In this edition of Weekly Focus APAC: Singapore Wine Retailer Drinks Up Sales on Blockchain; JD.com Turns On State Grid with IoT; and Alibaba Goes For HK IPO.
Singapore Wine Retailer Drinks Up Sales on Blockchain
Singapore-based Blockchain Wine has deployed blockchain for its TATTOO Wine marketplace, tapping the technology to trace and authenticate products sold on the platform.
Supported by EY OpsChain blockchain platform, the marketplace uses digital tokens that trace the origins, quality, and authenticity of both new and vintage wines, eliminating the need for intermediaries, said Ernst & Young Solutions (EY).
The marketplace currently offers products from wineries in France, Spain, Italy, Australia, New Zealand, and the Americas, and is looking to enable wineries of all sizes across the globe to sell to Asia-Pacific consumers.
Wines and shipments on the platform are tracked and managed on the public Ethereum Mainnet, or main network.
Blockchain Wine’s founder and chairman Tim Tse said: “With the TATTOO Wine marketplace, every bottle is traceable from the point of origin all the way through to direct delivery, and on to the consumer. TATTOO helps reduce layers of distribution and helps address the issues of counterfeit wines, optimises supply chains, facilitates trade, and empowers both wineries and consumers.”
The marketplace platform lets wineries upload product catalogues and consumers can browse the various options.
EY Asia-Pacific’s blockchain lead Jimmy Ong noted that consumers were increasingly concerned about the origins of their products and blockchain platforms could help ease such concerns and build consumer confidence.
JD.com Turns On State Grid with IoT
The e-commerce giant has inked an agreement to help China’s national power company, State Grid, build its own smart platform to manage various devices including electricity meters, power distributors, humidity sensors, and temperature sensors.
Tapping JD.com’s Internet of Things (IoT) solution, State Grid would be able to remove data silos as well as collect and analyse data on energy usage across the different devices. This would enable the power company to optimise its operations, tweaking its systems down on a granular level, said JD.com.

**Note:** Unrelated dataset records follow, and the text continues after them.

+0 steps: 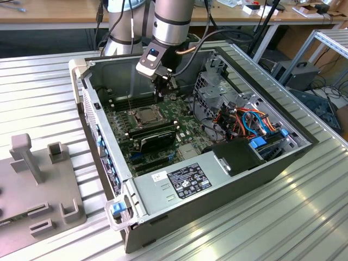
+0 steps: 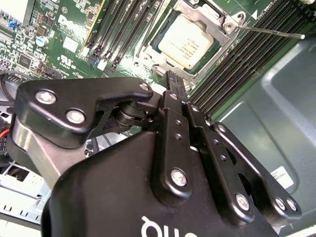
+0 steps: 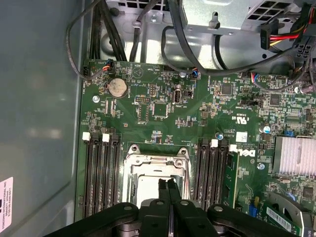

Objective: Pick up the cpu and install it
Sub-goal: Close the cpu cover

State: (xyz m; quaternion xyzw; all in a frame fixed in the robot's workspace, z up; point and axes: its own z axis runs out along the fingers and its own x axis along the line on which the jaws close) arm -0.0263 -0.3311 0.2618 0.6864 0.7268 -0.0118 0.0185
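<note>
The cpu [image 2: 186,40], a small silver-grey square, lies flat in the open metal-framed socket [image 3: 155,160] on the green motherboard [image 3: 163,123]. In the exterior view the cpu [image 1: 147,115] sits mid-board inside the open computer case [image 1: 81,76]. My gripper [image 1: 161,97] hangs a little above the board, just beyond the socket's far edge. Its two black fingers are pressed together with nothing between them, as seen in both wrist views [image 3: 168,186] [image 2: 174,81]. In the first wrist view the fingers cover part of the cpu [image 3: 148,190].
Memory slots [image 3: 101,173] flank the socket on both sides. A black oblong part [image 1: 157,138] lies just in front of it. A drive cage [image 1: 217,92], bundled cables [image 1: 250,122] and the power supply [image 1: 179,182] crowd the case. A grey fixture [image 1: 32,179] stands outside the case at the exterior view's left.
</note>
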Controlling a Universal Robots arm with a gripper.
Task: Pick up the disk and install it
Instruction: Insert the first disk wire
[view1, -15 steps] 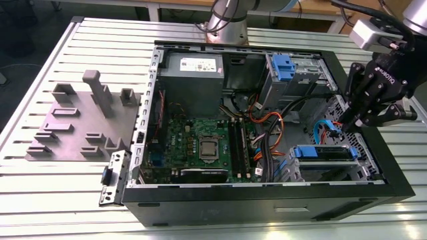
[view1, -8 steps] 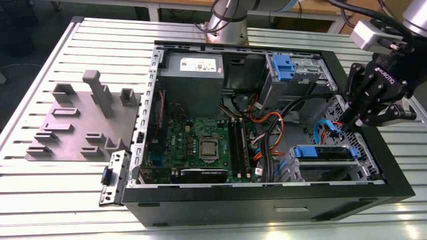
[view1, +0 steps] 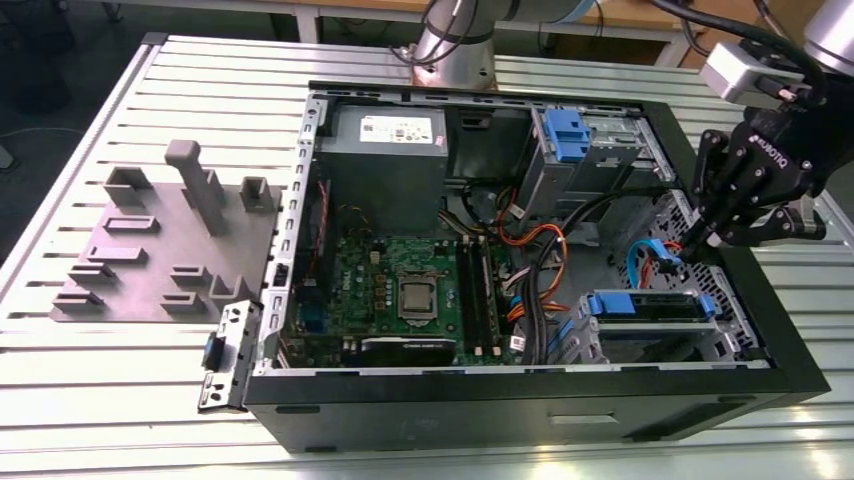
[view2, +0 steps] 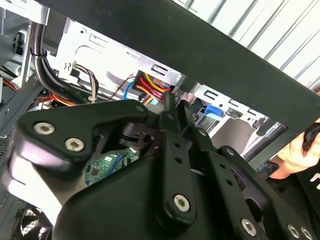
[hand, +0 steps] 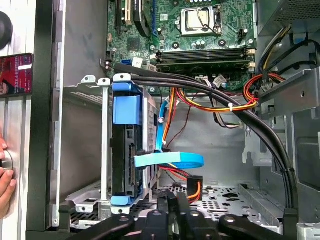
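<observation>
Black claw (hand: 172, 212) linkage fills the near foreground in the first wrist view, its fingers drawn together with nothing between them. Beyond it the disk (hand: 125, 155) sits upright in its drive cage (hand: 87, 195), blue rails at both ends, seemingly seated. Right of the disk, a loose blue cable (hand: 170, 160) curls beside its connector edge, then orange and black wiring arcs across toward the motherboard (hand: 200, 30). In the exterior view the claw (view1: 703, 240) hangs above the disk (view1: 650, 305) inside the computer case (view1: 534, 400) on the counter (view1: 80, 380). Good practice here, I judge, is pressing squarely while avoiding cables; the case's wall crowds closely, leaving more room toward the motherboard.
</observation>
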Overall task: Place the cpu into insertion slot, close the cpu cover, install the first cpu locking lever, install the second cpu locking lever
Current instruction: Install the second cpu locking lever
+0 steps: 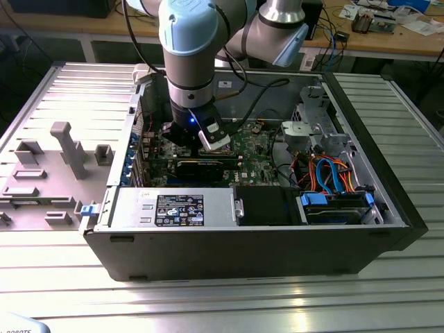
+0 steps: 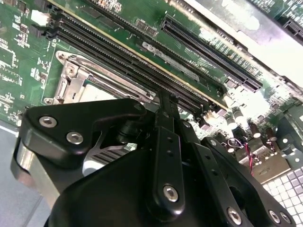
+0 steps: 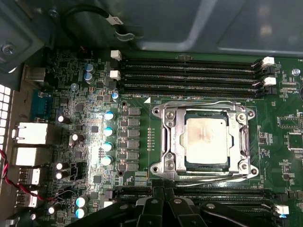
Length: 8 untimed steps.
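Gripper (image 3: 163,201) over the motherboard (image 3: 85,137), fingers together, holding nothing; cpu (image 3: 207,138) seated in the insertion slot (image 3: 166,163), cpu cover (image 3: 176,142) down around it, just beside the fingertips.

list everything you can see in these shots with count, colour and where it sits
small square silvery-grey cpu: 1, silvery grey, seated in the insertion slot
square insertion slot with silvery rim: 1, silver on the green circuit board
thin silvery cpu cover frame: 1, silver, lying flat around the cpu
long black memory slots: several, black, in rows beside the slot
open black computer case: 1, black, on the ribbed metal table
orange and blue cables: a bundle, at the case end on the exterior view's right
grey fixture tray: 1, grey, on the exterior view's left
robot arm: 1, light blue and grey, reaching into the case
black gripper: 1, black, just beside the slot
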Available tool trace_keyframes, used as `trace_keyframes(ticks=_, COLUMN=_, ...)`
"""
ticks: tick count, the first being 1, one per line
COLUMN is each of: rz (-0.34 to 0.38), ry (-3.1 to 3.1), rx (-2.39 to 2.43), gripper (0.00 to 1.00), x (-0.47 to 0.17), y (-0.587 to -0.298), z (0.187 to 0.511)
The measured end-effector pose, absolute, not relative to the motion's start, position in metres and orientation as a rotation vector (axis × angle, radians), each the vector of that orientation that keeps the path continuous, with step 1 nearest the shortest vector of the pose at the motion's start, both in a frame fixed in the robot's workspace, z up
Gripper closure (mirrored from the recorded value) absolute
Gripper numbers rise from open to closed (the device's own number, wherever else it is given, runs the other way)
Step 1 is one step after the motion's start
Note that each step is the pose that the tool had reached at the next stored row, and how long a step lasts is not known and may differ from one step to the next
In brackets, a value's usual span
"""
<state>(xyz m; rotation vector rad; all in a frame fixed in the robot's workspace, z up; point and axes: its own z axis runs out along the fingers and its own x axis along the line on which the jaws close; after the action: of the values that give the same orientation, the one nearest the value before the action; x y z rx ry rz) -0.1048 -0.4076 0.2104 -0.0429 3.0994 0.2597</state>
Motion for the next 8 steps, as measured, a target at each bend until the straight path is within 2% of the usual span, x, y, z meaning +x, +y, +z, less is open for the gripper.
trace_keyframes(ticks=8, rz=0.279, ry=3.098, rx=-0.042, gripper=0.89, x=-0.1051, y=-0.4088, z=0.2090)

For instance, State Grid would be able to optimise the use of public electric car charging stations and balance demand and supply. The power company aimed to build 120,000 such stations by next year, said JD.com, which added that there currently were more than 460,000 public charging points across China.
It said its IoT application also would enable State Grid to analyse energy consumption and better address energy needs in the country.
“Without seamless, smart integration of temperature sensors, energy meters, and other systems, most residents likely do not know that turning their airconditioner down just one degree cooler actually puts a lot of strain on an already strained energy system,” JD.com said.
It added that its IoT solution also would enable the implementation of dynamic pricing, so consumers would had data of their energy usage and be incentivise to make adjustments to utilise energy more efficiently.
JD.com’s IoT president John Zhou said: “Most people, from corporations to individuals, are conscious of the urgent need to better manage and reduce energy consumption, but without reliable data and analysis capabilities, it is hard to know how to do so.
“Our IoT platform solution for the energy industry breaks down barriers between devices, companies, and even individuals, allowing for a complete picture of energy usage. With this information, we can work with companies like State Grid to take steps in the right direction to increase efficiency, reduce costs, and bring more benefit to society.”
Alibaba Goes For HK IPO
Alibaba Group has launched its Hong Kong public offering, with plans to issue 500 million new ordinary shares and an additional 75 million that underwriting banks have the option to sell.
Priced at no more than HK$188 (£18.69) per share, the move could raise up to US$13.8bn (£10.74bn) for the Chinese e-commerce giant.
Slated to begin trading on November 26, this would be Alibaba’s second listing after its New York IPO in 2014, when it had opted for the US city over Hong Kong because the latter did not permit dual class stock. It since changed its rules to allow such share structures.
In his letter to investors, Alibaba’s chairman and CEO Daniel Zhang said: “When Alibaba Group went public in 2014, we missed out on Hong Kong with regret. Hong Kong is one of the world’s most important financial centres.
“Over the last few years, there have been many encouraging reforms in Hong Kong’s capital market. During this time of ongoing change, we continue to believe that the future of Hong Kong remains bright,” he said.
Zhang added that Alibaba, over the last two decades, had transformed from an e-commerce company to become “the basic infrastructure” for the digital economy, providing an ecosystem that encompassed digital commerce, financial technology, logistics, cloud computing, and big data.
It now was aiming to serve more than 1 billion Chinese consumers by 2024 and facilitate ¥10tn (£1.11tn) of transactions on its platforms. By 2036, it was targeting to serve 2 billion customers globally, generate 100 million jobs, and support 10 million small businesses on its platforms.
Zhang said: “To realise these goals, we must continue to pursue three strategic pillars: globalisation, domestic consumption, and big data powered by cloud computing.”